Similarly, half of Australian SMEs said they would be “completely prepared” to reduce payment processing times if it can also reduce fraud.

The findings, which are based on a survey of 2,000 consumers and 760 SMEs, are part of an NAB Consumer & Business Insights study looking at approaches to scams and cybersecurity.

The study also found that only 15 percent of Australian SMEs conduct “extensive training” around scams and other cybersecurity risks.

India Hits Financial Inclusion Target In Six Years

Ahead of the G20 conference in Indian capital New Delhi, it was announced that India has met its financial inclusion target of 80 percent in six years. 

According to a G20 report, India’s advancements were accelerated by digital payment options such as government-backed Jan Dhan Bank accounts, Aadhaar, which is the world's largest biometric ID system, and mobile phones.

Other countries such as Estonia, Singapore and Brazil were also praised for their financial inclusion work in the report. 

For example, the report noted that, in Brazil, the introduction of Pix has accelerated the usage of digital payments beyond any trends observed earlier. 

Fifty million individuals made transfers through Pix when they had not made any account-to-account transfers in the 12 months prior to its launch, the report says. 
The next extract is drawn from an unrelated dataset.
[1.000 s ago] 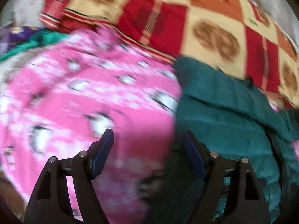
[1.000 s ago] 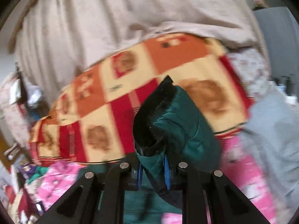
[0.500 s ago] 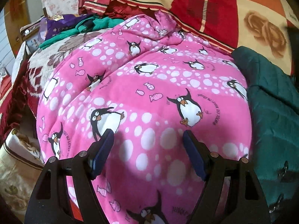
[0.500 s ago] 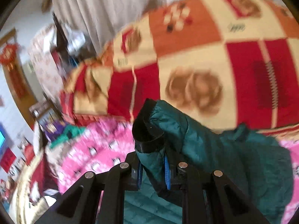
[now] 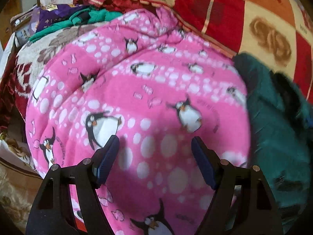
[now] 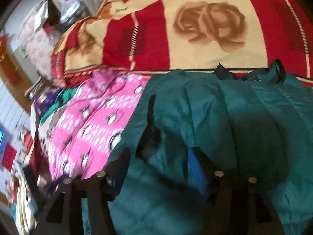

Adyen Grabs UK Banking Licence As Passport Rules Set To Expire

Payments giant Adyen has announced that it has been granted authorisation to provide banking services in the UK.

In a statement, Adyen said the authorisation will allow it to continue its current UK operations beyond the end of 2023, following the expiration of the Temporary Permissions Regime (TPR).

The TPR, which came into effect on December 31, 2020, allowed European firms to passport their services to the UK after Brexit, while preparing for full compliance with UK laws.

Adyen said the licence means that it can keep offering its recently launched suite of embedded finance products in the UK.

The suite enables platform businesses to provide bank accounts, virtual or physical cards to small and medium-sized business (SMB) clients. 

Capital, an Adyen cash advance service for SMBs, can also continue.

Costa Rica Applauds $430m Savings Thanks To Acquiring Fee Cap

Costa Rica’s regulations limiting the acquiring fees merchants pay for accepting card payments have saved businesses ₡231bn ($431.5m) between November 2020 and December 2022, the country’s central bank (BCCR) has said.

Costa Rica passed a law in 2020 establishing a 2.5 percent cap on acquiring fees and a 2 percent cap on interchange fees.

After monitoring the market, in December 2022, the central bank decided to lower these caps further to 2 percent for the acquiring fee and 1.5 percent for interchange.

The BCCR now says the fee regulations have levelled the playing field, benefiting more than 22,000 businesses.

It notes that at the time the legislation was passed, the amount of acquisition fees ranged from 0.25 percent to 12 percent, with some smaller businesses paying 48 times higher fees than large ones.

“Today, thanks to the BCCR regulation, pursuant to the national legislation, the highest commission charged for card payments is 2 percent,” the central bank said.

The BCCR confirmed it is also working to reevaluate the acquiring and interchange fee caps for 2024, as required by law.